Paramedics in Ottawa, Canada, can bypass the emergency room and transport patients with STEMI to a PCI-capable center, allowing researchers to compare the mortality rates for patients taken directly to such a center with those who were not.

In all, 1,389 consecutive patients with STEMI were assessed by paramedics specially trained to interpret 12-point ECGs and then bypass emergency departments and go directly to the PCI center.

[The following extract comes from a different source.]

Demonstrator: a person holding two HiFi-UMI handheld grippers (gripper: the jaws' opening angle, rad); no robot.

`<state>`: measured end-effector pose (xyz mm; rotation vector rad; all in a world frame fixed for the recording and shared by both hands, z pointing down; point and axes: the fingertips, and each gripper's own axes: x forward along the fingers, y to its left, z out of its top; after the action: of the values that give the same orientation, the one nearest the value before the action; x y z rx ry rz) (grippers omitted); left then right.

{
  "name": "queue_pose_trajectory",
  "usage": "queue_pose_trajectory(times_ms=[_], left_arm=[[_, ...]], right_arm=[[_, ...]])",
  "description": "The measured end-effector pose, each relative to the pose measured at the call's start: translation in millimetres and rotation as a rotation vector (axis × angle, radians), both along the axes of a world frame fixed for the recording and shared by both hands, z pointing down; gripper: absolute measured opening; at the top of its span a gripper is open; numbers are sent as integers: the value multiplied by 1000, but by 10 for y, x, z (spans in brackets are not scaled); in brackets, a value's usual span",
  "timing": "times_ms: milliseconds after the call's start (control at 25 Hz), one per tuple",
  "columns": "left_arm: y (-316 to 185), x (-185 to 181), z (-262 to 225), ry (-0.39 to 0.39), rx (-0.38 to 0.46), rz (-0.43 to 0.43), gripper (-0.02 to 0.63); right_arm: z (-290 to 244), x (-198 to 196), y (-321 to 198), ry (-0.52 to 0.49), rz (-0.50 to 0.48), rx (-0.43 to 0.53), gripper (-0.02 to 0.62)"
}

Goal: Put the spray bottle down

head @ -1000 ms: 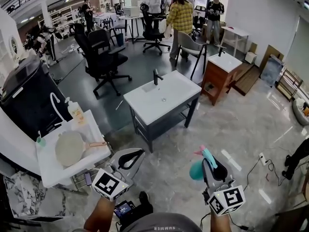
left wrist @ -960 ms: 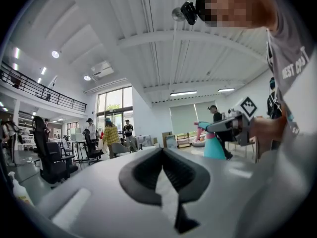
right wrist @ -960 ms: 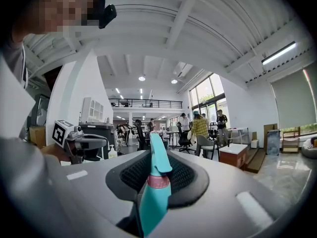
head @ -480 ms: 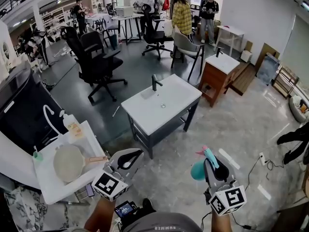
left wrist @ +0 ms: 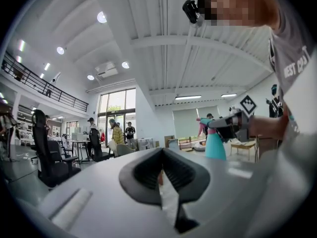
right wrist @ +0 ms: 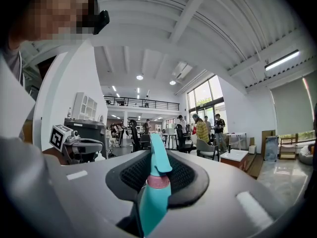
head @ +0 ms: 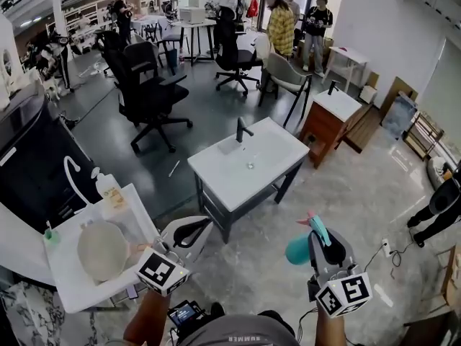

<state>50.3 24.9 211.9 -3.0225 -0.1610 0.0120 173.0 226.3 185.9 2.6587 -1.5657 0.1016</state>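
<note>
grey workshop floor (head: 360, 193) near a white sink worktop (head: 216, 170): the right tool (head: 322, 240) grips a teal spray bottle (head: 297, 251) by its neck; the left tool (head: 189, 231) is clenched shut, empty.

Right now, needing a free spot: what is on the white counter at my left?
A round pan, a pump bottle, a green-topped item; the left tool hides the counter's near corner.

Big open hall: white beamed ceiling (left wrist: 198, 43), round lights (left wrist: 101, 17), tall windows (left wrist: 115, 103) at the far end. Floor (head: 360, 193) is glossy pale tile near, dark grey further out. White sink unit (head: 238, 175) mid-floor, wooden cabinet (head: 320, 132) near it, black office chairs (head: 148, 85) behind.
</note>
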Motion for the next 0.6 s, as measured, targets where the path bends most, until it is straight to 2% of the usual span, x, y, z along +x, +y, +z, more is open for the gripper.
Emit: queue_pose_trajectory(times_ms=[240,600], left_arm=[[-346,-103,-4,20,-15,-46,2],[-740,-217,92,-12,1,-132,2]], right_arm=[[-70,8,-435,30,-42,-1,92],[-71,144,-1141,42,-149,20,92]])
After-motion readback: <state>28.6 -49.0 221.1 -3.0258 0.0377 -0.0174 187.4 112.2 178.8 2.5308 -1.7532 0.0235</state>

In this group, 822 patients (59.2%) were referred directly to a PCI center, and 567 (40.8%) were transported to a non-PCI-capable hospital first.

At 180 days, the rate of mortality was 5% for patients transferred directly from the field and 11.5% for patients transported from the field to a non-PCI-capable hospital (P<.0001). Mortality remained lower among patients referred directly from the field to the PCI center after adjusting for multivariate factors (OR=0.52; 95% CI, 0.31-0.88).

The results support the concept of STEMI systems that include pre-hospital referral by EMS, the researchers noted.

“These data support the position taken by the [American College of Cardiology/American Heart Association] guidelines that every minute counts and that the time to treatment should be ‘as soon as possible,’ rather than simply accepting the standard door-to-balloon of <90 min as satisfactory,” they wrote.